Created attachment 89959 [details] Testcase: pot, old po, merged po for an entry with this problem The first row is from the pot-file. msgid on the right, no msgstr available (as seen on left). The second row is from the old po-file. Correct msgstr is on the left. The third row is the result after msgmerge (using default options). On the left side now is the msgstr in which this problem occurs, i.e. "zusagen" instead of "zu sagen", "derGemeinschaft" rather than "der Gemeinschaft", and "könnten,und" where it should read "könnten, und"
Created attachment 89960 [details] pot-file of the previous testcase
Created attachment 89961 [details] old po-file of the previous testcase
Created attachment 89962 [details] new merged po-file of the previous testcase
The orginal idea of muliple lines is for easy reading. People would type in a word inbetween lines (very simliar behaviour on editors with wrapping on), as you know the message is in a line if there aren't any \n. I don't think it is sane to change the behaviour or enforce people to add a space at the end of the line. On the other hand, on your test case that needed a space between "," and "u", how will it shows on software? Possibly it will shows without space as well.

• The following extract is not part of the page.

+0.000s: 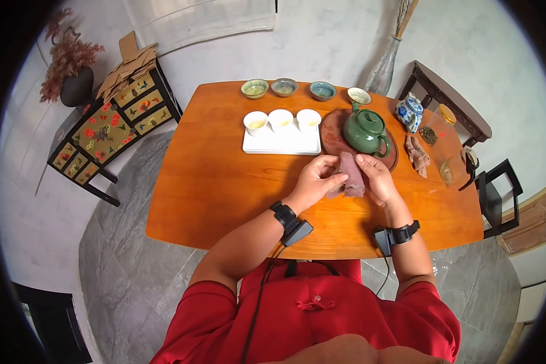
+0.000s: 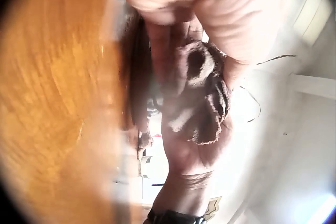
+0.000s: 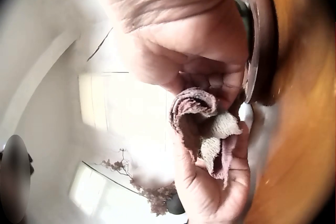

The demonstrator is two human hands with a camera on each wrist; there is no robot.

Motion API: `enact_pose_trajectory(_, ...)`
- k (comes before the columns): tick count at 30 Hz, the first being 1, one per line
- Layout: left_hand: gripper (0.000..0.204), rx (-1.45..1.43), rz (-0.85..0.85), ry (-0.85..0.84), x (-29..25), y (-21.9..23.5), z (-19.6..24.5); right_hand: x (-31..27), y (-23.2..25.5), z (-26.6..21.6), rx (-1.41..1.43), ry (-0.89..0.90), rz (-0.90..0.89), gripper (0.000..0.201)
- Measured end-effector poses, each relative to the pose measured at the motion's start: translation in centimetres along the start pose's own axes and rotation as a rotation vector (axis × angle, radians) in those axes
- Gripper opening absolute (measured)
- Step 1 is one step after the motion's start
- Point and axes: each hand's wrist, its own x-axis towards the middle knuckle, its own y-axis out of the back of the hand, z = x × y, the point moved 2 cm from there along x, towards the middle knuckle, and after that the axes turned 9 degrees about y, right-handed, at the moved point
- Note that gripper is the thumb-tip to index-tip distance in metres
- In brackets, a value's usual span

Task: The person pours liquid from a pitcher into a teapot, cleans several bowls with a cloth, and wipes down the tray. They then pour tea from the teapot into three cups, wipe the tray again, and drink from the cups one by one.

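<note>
A mauve cloth [image 1: 352,177], folded over on itself, is held between both hands above the table's near half. My left hand [image 1: 314,182] pinches its left side, the thumb lying across the front. On the opposite side my right hand [image 1: 379,182] grips the cloth with thumb and fingers. The right wrist view shows the cloth [image 3: 195,109] curled into layers with frayed edges and a paler inner face. Just beyond the hands, a green teapot [image 1: 365,132] with its lid on stands on a round reddish-brown board [image 1: 332,134].
Three white cups [image 1: 281,121] with pale liquid stand on a white tray [image 1: 279,145]. Several bowls [image 1: 323,91] line the far edge. To the right are a blue-and-white pot [image 1: 409,113], a crumpled brown cloth [image 1: 417,156] and a glass pitcher [image 1: 452,171] on the wooden table [image 1: 224,200].
</note>
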Motion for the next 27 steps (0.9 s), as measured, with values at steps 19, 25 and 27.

> The orginal idea of muliple lines is for easy reading. People would type in > a word inbetween lines (very simliar behaviour on editors with wrapping on), > as you know the message is in a line if there aren't any \n. Yes, I know. But most tools for po-files do not wrap automatically and you have to wrap manually, by pressing [Enter]. > I don't think it is sane to change the behaviour or enforce people to add a > space at the end of the line. That's what I meant. Therefore, msgmerge should check whether there's a space at the end in such cases. And if it isn't, msgmerge should add a space automatically, before appending the lines into one, which causes the problem iff spaces are missing. > On the other hand, on your test case that needed a space between "," and "u", > how will it shows on software? Possibly it will shows without space as well. Yes, that's right, it will show without the space. Not just in this case, but in all three for the given testcase. "zusagen" is not a german word, neither is "derGemeinschaft". This is how it would appear in the software, and that is wrong. msgmerge does that by re-wrapping the lines and ignoring that users might not have added a space at the end of a line. A such, I believe msgmerge should do a sanity-check, and if there is no space at the end of the line, add one.

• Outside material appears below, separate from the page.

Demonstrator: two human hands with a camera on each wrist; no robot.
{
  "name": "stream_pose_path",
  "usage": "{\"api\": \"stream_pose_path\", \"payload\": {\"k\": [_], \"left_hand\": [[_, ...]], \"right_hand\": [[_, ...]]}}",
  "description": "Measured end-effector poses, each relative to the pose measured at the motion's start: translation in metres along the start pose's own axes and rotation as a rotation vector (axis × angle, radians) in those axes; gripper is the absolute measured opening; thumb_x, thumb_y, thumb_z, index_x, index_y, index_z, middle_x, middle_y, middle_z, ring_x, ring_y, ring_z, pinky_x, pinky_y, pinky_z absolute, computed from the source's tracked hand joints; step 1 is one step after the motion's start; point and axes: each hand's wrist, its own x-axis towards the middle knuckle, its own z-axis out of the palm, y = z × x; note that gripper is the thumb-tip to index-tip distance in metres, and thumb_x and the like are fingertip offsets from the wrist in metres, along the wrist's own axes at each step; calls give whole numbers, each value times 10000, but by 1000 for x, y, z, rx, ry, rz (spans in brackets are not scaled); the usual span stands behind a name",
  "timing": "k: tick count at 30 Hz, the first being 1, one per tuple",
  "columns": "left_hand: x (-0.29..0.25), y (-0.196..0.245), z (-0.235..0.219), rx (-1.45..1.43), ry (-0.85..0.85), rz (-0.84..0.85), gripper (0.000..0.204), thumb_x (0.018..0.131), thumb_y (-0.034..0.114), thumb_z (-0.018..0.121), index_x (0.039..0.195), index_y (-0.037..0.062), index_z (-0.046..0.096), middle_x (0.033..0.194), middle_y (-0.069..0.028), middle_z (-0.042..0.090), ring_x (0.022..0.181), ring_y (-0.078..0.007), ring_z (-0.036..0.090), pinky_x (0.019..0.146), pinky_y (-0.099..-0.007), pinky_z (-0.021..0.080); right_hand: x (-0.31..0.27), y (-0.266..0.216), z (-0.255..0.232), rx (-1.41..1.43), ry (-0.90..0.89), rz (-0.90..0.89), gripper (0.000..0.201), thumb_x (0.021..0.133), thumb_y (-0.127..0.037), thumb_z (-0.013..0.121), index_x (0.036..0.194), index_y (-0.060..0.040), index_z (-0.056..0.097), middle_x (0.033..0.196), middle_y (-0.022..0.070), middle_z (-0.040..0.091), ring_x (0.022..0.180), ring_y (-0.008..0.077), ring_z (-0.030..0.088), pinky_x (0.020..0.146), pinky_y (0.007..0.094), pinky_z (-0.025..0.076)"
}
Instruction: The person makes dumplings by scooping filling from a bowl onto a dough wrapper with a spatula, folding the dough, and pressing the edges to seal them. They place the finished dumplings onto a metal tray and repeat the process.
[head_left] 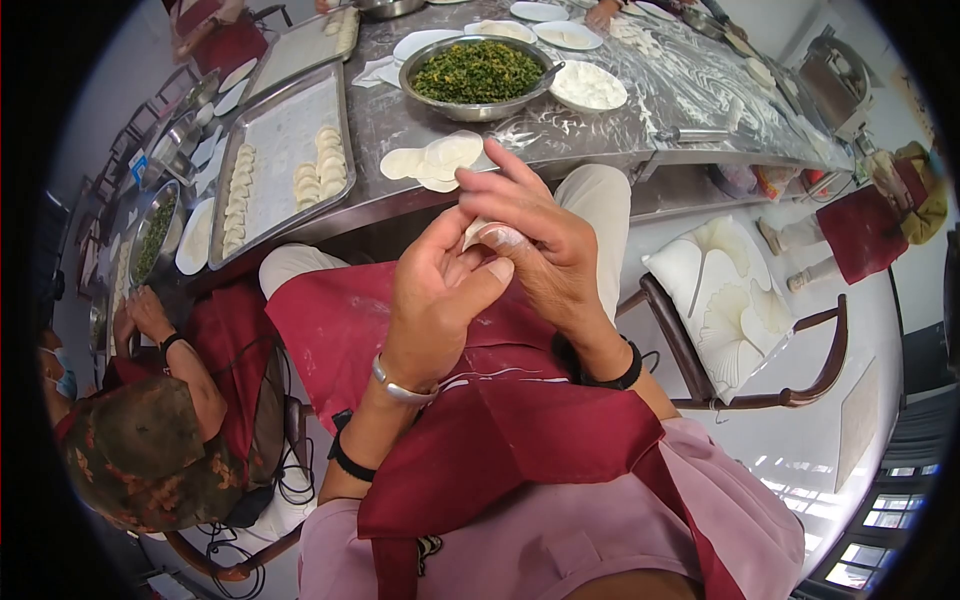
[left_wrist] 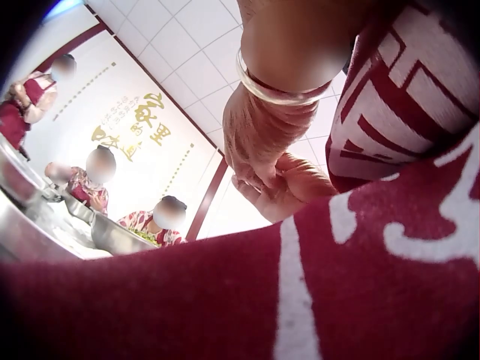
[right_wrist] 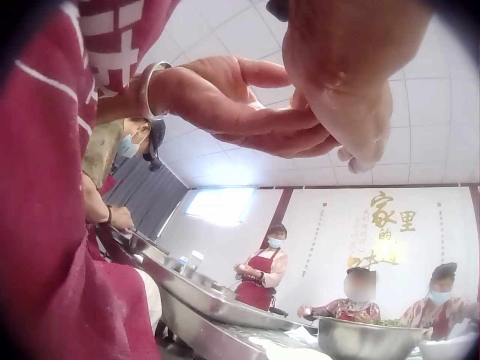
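In front of the apron, my two hands meet around a small dumpling [head_left: 474,234], of which only a pale dough edge shows. My left hand [head_left: 440,275], with a silver bracelet at its wrist, cups it from below with bent fingers. From the other side my right hand [head_left: 535,235] pinches it, its floury thumb against the dough and its outer fingers stretched out. Both wrist views show the hands pressed together, the dumpling hidden between them. Just beyond, round dough wrappers [head_left: 440,160] overlap at the table edge.
A steel bowl of chopped green filling [head_left: 475,72] stands behind the wrappers, beside a plate of flour [head_left: 588,86]. To the left, a metal tray [head_left: 280,110] bears rows of dumplings [head_left: 320,165]. Another person [head_left: 170,420] sits close at the left; a cushioned chair [head_left: 720,300] stands right.
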Motion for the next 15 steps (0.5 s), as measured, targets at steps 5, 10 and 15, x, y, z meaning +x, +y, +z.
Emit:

This is NOT a msgmerge bug. The format is *simple*, no exceptions: list of strings (with possible \foo escape sequences) concatenated together. If you "fix" msgmerge not to reformat the entries, gettext will *still* join the strings, causing the same output. The fact that there are newlines outside the " " quotes around the strings has *no* influence on the translated string contents, neither does the way string is broken into parts: "a" " " "b" "a b" "a " "b" all generate the same string in the .mo file. Use a reasonable .po editor (emacs, kbabel, whatever), fix your .po files and be happy.
> This is NOT a msgmerge bug. > The format is *simple*, no exceptions: list of strings (with possible > \foo escape sequences) concatenated together. Technically, it might not be. But it sure is a problem! Do you know just how many of these wrong entries I have fixed in german translations? > If you "fix" msgmerge not to reformat the entries, gettext > will *still* join the strings, causing the same output. The fact > that there are newlines outside the " " quotes around the strings has > *no* influence on the translated string contents, neither does the > way string is broken into parts: That was an *example*, which I don't like as much as reformatting and simply adding a space at the end of the line if not there, or at least provide an option that enables this. In this case, you at least fix all such potential problems the first time you run a msgmerge on the file. And that's what I said. And there won't be any problem with gettext after that anymore either. > "a" > " " > "b" > > "a b" > > "a " > "b" > > all generate the same string in the .mo file. Yes, I know. But what about: "a" "b" This will generate "ab", not "a b". Now you sure can tell me about the *simple* format, but then you completely ignore common practice. If you set a newline writing some text, for example, do you mean that to say that there will be a new word, or do you intend to say the next line should be read as part of that very same line, i.e. the last string of the first line and the first string of the second line forming a single word? Example: Since this example doesn't fit entirely in my box, I really do prefer to use multiple lines, even though I'd like to have it in one line later on in my output. This example will be msgmerge'd into: Since this example doesn't fit entirely in my box, I really doprefer to use multiple lines, even though I'd like to have itin one line later on in my output. If that is the desired output for you, you do have a point. Then I'd like to make the mere suggestion of doing a sanity-check, at least in msgmerge and simply adding a space if there isn't one. > Use a reasonable .po editor (emacs, kbabel, whatever), fix your .po files > and be happy. I *do* use kbabel! But kbabel doesn't tell me, hey, you've forgotten a space at the end of the line there, which is *absolutely* required, because if you don't have one there, msgmerge will scramble your translation next time 'round! ;-) Cheers, Bernd
couple of points for us to brainstorm: - msgmerge is not a compulsory step for converting .po to .mo, hence we could not rely on msgmerge to do a sanity check and add a space at the end of line, but also update msgfmt, etc for that behaviour. - 3rd party script may try to break the line with just counting the width. So if they are breaking one word into two lines, then they may complain if we change the behaviour. - Ben has pointed out that application like kbabel will automatically add a space on previous line when you break into new line. This is a absolutely a good feature for client to handle. (on KBabel 0.9.6) I will try to get a approval from upstream if you still prefer handle it on gettext tools instead of translation applications level.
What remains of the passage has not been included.